EXERCISE PROMPT: From the records below, transcribe exactly the lines that begin at the line with "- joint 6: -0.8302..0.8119" and end at the line with "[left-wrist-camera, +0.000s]", both included.
[SUPPLIED INFORMATION]
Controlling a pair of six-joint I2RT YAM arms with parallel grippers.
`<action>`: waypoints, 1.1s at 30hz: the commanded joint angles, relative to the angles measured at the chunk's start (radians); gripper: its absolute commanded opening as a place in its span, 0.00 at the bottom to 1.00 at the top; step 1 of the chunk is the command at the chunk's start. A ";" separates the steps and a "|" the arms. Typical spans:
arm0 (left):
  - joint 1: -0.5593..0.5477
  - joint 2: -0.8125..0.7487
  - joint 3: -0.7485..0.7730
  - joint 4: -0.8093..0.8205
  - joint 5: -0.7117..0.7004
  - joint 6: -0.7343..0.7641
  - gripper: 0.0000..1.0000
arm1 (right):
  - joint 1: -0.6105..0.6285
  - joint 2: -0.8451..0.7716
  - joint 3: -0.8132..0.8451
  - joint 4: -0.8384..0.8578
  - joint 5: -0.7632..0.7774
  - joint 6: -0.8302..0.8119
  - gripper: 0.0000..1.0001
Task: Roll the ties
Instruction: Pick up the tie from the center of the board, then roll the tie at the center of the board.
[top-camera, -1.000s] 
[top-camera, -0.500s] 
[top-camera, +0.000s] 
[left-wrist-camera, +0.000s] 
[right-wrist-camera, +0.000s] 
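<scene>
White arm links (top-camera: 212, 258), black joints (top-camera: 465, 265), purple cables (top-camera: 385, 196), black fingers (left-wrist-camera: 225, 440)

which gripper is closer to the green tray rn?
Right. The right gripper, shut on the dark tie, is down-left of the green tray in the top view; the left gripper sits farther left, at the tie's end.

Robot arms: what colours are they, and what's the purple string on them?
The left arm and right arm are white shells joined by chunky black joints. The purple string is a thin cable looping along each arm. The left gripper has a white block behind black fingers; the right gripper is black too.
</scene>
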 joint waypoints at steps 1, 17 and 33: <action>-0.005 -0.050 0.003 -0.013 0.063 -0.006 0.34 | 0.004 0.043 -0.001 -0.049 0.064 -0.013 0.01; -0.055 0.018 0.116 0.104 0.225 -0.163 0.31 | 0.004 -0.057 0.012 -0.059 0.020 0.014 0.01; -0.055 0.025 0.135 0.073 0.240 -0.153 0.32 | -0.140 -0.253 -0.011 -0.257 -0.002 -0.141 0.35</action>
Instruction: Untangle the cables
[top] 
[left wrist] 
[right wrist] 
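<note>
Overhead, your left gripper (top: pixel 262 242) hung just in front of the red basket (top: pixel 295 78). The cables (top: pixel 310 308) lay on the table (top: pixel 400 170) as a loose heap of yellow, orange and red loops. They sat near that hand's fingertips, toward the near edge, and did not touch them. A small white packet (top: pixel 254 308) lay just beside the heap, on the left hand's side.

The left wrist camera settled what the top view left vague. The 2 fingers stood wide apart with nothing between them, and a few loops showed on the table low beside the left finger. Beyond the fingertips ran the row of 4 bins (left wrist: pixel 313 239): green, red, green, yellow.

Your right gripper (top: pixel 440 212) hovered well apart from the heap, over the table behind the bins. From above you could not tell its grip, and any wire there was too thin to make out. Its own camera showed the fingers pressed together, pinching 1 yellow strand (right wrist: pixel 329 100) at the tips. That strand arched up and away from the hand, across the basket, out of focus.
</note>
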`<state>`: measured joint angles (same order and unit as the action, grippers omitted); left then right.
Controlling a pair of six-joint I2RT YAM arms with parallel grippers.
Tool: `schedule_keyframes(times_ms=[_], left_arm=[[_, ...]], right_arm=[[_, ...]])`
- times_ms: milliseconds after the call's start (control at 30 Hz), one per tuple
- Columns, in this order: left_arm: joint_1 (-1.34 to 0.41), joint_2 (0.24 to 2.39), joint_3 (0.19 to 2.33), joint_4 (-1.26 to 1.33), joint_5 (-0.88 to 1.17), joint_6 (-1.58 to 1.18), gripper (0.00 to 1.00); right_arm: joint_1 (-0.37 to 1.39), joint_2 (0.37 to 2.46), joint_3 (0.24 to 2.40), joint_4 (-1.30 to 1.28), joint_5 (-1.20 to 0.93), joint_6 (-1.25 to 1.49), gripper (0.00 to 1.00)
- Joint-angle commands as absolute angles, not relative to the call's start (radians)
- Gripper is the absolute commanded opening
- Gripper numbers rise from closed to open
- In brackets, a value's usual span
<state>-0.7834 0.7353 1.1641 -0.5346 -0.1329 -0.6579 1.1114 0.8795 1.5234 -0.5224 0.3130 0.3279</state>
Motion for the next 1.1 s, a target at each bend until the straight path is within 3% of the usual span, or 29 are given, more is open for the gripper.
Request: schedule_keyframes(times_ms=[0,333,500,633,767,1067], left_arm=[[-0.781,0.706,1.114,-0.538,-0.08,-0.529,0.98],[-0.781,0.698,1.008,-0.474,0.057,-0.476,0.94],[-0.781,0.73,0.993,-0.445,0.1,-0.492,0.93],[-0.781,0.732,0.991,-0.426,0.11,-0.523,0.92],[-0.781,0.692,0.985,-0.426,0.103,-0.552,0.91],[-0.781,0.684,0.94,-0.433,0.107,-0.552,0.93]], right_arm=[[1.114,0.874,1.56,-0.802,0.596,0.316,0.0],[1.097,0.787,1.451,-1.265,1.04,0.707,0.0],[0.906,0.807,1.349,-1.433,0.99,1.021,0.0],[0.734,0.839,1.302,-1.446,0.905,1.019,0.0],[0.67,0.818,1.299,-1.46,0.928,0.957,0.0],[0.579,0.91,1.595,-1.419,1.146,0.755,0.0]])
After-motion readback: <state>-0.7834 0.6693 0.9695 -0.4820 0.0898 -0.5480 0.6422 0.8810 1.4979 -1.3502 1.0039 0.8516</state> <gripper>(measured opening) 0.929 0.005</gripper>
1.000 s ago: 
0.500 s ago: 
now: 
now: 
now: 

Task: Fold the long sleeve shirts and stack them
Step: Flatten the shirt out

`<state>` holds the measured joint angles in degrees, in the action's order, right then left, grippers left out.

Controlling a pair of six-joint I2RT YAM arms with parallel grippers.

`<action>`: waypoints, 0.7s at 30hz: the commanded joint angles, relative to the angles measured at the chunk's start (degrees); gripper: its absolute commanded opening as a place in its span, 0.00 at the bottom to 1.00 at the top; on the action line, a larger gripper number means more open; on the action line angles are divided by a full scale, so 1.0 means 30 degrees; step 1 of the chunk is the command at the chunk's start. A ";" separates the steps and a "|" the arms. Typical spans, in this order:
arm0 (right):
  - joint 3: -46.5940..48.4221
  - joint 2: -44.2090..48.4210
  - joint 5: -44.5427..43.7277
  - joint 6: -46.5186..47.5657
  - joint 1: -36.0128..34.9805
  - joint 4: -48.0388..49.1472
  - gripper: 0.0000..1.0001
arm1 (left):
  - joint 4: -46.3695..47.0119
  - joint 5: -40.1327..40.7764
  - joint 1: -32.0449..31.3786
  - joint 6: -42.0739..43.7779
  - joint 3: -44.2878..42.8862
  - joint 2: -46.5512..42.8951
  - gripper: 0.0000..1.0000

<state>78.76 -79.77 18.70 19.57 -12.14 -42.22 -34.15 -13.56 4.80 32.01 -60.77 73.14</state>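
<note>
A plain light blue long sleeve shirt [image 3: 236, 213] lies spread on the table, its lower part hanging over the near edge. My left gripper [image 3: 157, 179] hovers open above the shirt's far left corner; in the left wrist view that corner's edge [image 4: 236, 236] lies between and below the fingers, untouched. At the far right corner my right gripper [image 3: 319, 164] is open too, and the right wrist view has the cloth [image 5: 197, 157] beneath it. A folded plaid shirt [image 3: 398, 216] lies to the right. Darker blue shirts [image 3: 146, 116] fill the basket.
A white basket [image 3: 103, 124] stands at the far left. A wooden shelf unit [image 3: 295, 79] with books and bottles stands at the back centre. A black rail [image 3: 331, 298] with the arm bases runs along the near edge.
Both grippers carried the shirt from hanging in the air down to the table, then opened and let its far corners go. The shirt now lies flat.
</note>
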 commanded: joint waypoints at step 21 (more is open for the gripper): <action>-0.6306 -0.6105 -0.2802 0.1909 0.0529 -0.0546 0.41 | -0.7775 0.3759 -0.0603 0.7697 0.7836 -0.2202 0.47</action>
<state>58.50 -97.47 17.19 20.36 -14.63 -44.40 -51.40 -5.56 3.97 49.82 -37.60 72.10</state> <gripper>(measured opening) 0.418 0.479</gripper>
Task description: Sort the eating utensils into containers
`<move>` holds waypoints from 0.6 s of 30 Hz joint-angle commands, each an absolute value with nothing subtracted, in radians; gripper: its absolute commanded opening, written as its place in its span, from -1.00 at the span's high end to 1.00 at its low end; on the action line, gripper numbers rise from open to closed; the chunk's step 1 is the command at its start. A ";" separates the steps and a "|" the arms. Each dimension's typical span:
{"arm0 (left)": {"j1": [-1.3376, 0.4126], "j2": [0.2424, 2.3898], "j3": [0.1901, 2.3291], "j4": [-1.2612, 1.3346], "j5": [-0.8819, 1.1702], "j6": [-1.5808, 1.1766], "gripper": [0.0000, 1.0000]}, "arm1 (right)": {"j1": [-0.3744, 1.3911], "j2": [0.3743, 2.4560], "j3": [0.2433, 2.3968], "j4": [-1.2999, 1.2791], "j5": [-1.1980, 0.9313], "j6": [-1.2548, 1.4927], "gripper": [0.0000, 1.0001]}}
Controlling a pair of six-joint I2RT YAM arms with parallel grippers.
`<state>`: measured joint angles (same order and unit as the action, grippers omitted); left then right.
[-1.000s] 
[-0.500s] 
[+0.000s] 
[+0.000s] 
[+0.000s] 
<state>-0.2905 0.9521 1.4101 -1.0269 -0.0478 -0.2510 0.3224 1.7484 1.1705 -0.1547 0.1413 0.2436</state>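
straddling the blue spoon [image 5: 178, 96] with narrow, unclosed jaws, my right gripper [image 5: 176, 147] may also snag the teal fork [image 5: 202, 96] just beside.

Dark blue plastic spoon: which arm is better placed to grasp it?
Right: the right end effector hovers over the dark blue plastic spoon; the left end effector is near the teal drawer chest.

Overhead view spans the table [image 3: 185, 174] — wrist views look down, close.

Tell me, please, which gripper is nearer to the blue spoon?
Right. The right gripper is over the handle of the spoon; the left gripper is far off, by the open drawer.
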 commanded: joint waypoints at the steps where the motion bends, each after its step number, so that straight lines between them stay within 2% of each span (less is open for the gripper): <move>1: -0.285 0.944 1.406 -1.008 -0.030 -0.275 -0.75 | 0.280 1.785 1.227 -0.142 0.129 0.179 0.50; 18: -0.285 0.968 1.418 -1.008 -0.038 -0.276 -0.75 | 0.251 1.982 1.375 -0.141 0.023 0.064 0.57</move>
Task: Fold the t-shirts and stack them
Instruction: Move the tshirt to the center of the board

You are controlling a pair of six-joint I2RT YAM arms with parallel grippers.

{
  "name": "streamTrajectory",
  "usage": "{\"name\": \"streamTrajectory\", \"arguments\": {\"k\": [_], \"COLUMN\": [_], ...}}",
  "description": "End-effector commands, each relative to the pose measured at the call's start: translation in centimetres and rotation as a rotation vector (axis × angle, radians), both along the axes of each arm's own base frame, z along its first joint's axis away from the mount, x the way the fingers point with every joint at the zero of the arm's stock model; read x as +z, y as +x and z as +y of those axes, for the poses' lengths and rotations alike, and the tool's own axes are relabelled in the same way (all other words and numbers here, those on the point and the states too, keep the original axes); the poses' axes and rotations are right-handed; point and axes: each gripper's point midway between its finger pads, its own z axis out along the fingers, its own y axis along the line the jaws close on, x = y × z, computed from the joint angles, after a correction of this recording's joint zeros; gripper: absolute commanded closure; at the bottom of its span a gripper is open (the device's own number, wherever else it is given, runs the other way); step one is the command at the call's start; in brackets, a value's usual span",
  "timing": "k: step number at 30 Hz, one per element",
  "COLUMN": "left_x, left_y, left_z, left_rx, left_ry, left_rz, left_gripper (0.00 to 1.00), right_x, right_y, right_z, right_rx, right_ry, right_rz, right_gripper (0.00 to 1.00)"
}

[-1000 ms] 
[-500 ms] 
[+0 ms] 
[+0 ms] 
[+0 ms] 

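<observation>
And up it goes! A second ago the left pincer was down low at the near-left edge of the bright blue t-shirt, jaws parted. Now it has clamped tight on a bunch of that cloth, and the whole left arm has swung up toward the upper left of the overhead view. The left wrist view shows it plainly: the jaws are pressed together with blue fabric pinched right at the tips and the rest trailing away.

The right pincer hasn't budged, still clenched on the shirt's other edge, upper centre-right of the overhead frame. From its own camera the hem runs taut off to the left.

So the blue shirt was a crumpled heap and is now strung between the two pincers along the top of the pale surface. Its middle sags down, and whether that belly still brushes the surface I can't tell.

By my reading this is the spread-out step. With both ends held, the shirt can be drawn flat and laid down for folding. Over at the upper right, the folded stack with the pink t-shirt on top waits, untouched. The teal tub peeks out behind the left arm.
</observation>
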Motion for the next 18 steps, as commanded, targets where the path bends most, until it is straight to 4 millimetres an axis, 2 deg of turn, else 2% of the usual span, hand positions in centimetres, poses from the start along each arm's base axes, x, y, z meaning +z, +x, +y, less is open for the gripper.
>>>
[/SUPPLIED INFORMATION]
WRITTEN REPLY:
  - joint 6: -0.8302..0.8119
  - gripper: 0.0000..1.0001
Task: Roll the ties
Instruction: Pick up the tie from the center of the board, then roll the tie at the center of the board.
[top-camera, -1.000s] 
[top-camera, -0.500s] 
[top-camera, +0.000s] 
[left-wrist-camera, +0.000s] 

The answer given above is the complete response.